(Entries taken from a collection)

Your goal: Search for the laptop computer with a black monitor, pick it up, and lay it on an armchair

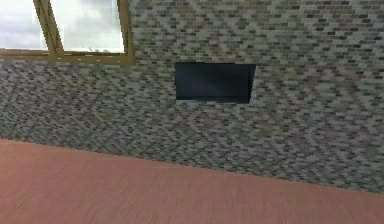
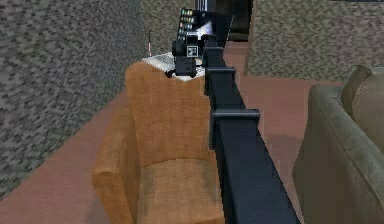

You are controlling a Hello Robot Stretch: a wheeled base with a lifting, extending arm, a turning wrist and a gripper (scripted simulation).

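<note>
A living room with a reddish wood floor [image 2: 290,100]. The robot's dark arm [image 2: 235,130] reaches away from the viewer, over the right edge of an orange armchair [image 2: 150,130] whose seat faces the near side. The gripper [image 2: 183,68] sits at the arm's far end, level with the top of the chair's back. Just left of it, and possibly touching it, a pale flat thing [image 2: 160,64] lies at or just past the chair's back, its long axis running roughly left to right. Just right of the arm's tip, a dark panel [image 2: 217,25] stands farther off. Either could be part of the laptop; neither can be named for certain. Because something lies at the gripper's tip, whether it holds anything cannot be told. The chair's seat is nearer than the gripper and to its left, so placing likely means drawing back and down. An olive seat [image 2: 345,140] stands well right. Ahead of the robot is a brick wall [image 1: 310,110].
</note>
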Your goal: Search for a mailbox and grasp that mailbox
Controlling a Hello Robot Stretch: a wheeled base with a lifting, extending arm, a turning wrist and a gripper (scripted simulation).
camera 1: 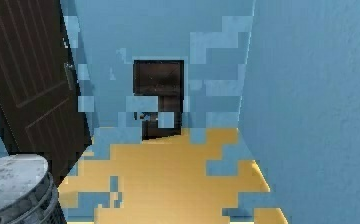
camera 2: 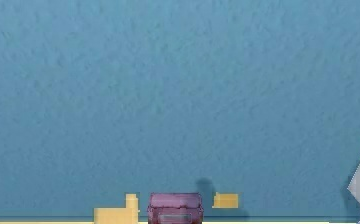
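Note:
A dark brown boxy thing [camera 1: 158, 78] stands against the far blue wall in the forward view, on a narrower dark lower part [camera 1: 167, 122]; I cannot tell whether it is a mailbox. In the arm side view a small purplish-brown box-like thing [camera 2: 175, 208] sits at the bottom edge near the middle, in front of a blue wall [camera 2: 178, 90].
A dark door [camera 1: 33, 80] stands open along the forward view's left. A grey round bin [camera 1: 20, 190] is at the bottom left corner. Yellow floor [camera 1: 178, 170] runs ahead between blue walls toward the far end, with a blue wall [camera 1: 313, 100] on the right.

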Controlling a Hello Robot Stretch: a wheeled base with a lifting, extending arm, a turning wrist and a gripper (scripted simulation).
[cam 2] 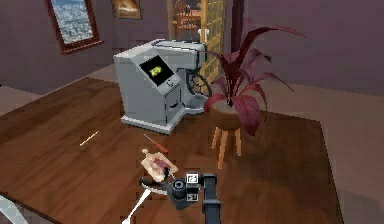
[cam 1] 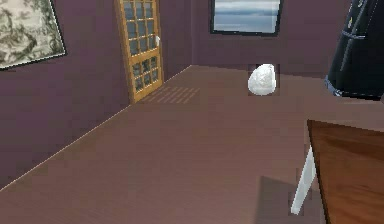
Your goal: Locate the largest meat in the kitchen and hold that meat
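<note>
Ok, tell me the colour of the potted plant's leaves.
Dark red to maroon; the potted plant's leaves show best in the arm side view.

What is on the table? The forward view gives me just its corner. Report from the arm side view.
Observer: A small pinkish-red piece, possibly the meat, lies on the wooden table.
Operator: Give me the gripper.
Observer: The gripper is right at that piece; I cannot tell whether it holds anything.
Operator: Name what stands beyond it.
Observer: A grey machine with a small screen stands farther back on the table.
</note>
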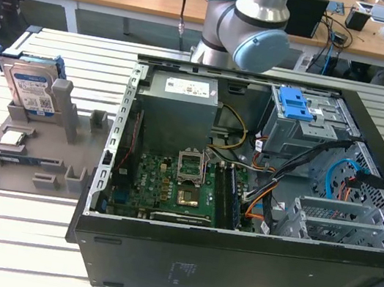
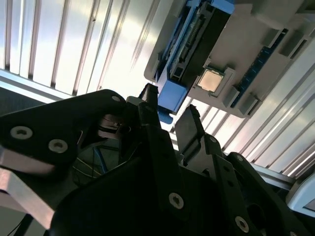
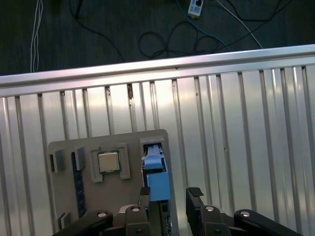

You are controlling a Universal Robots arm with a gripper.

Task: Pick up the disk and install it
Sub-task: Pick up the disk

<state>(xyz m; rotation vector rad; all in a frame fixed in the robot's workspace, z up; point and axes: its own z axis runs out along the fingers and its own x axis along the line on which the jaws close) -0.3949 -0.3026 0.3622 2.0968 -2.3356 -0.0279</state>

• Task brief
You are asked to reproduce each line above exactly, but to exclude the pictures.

• Result
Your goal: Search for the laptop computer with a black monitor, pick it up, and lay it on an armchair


You are controlling a Hello Robot Stretch: a wheeled base with a lifting, extending arm, a turning wrist and a gripper (scripted simulation).

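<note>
A living room with a reddish wood floor [image 2: 290,100]. The robot's dark arm [image 2: 235,130] reaches away from the viewer, over the right edge of an orange armchair [image 2: 150,130] whose seat faces the near side. The gripper [image 2: 183,68] sits at the arm's far end, level with the top of the chair's back. Just left of it, and possibly touching it, a pale flat thing [image 2: 160,64] lies at or just past the chair's back, its long axis running roughly left to right. Just right of the arm's tip, a dark panel [image 2: 217,25] stands farther off. Either could be part of the laptop; neither can be named for certain. Because something lies at the gripper's tip, whether it holds anything cannot be told. The chair's seat is nearer than the gripper and to its left, so placing likely means drawing back and down. An olive seat [image 2: 345,140] stands well right. Ahead of the robot is a brick wall [image 1: 310,110].
</note>
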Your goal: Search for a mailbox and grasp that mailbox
Controlling a Hello Robot Stretch: a wheeled base with a lifting, extending arm, a turning wrist and a gripper (scripted simulation).
camera 1: 
camera 2: 
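Note:
A dark brown boxy thing [camera 1: 158, 78] stands against the far blue wall in the forward view, on a narrower dark lower part [camera 1: 167, 122]; I cannot tell whether it is a mailbox. In the arm side view a small purplish-brown box-like thing [camera 2: 175, 208] sits at the bottom edge near the middle, in front of a blue wall [camera 2: 178, 90].
A dark door [camera 1: 33, 80] stands open along the forward view's left. A grey round bin [camera 1: 20, 190] is at the bottom left corner. Yellow floor [camera 1: 178, 170] runs ahead between blue walls toward the far end, with a blue wall [camera 1: 313, 100] on the right.
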
Controlling a Hello Robot Stretch: a wheeled base with a lifting, extending arm, a turning wrist and a gripper (scripted simulation).
[cam 2] 
[cam 1] 
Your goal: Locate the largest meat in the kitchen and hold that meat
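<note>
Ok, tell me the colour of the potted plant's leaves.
Dark red to maroon; the potted plant's leaves show best in the arm side view.

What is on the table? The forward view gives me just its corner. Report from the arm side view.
Observer: A small pinkish-red piece, possibly the meat, lies on the wooden table.
Operator: Give me the gripper.
Observer: The gripper is right at that piece; I cannot tell whether it holds anything.
Operator: Name what stands beyond it.
Observer: A grey machine with a small screen stands farther back on the table.
</note>
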
You are controlling a Universal Robots arm with a gripper.

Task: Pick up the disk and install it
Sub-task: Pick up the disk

<state>(xyz m; rotation vector rad; all in a frame fixed in the robot's workspace, z up; point and axes: its own z axis runs out along the fingers and its own x axis along the line on which the jaws close) -0.3949 -0.3026 0.3622 2.0968 -2.3356 -0.0279</state>

No more output will be produced.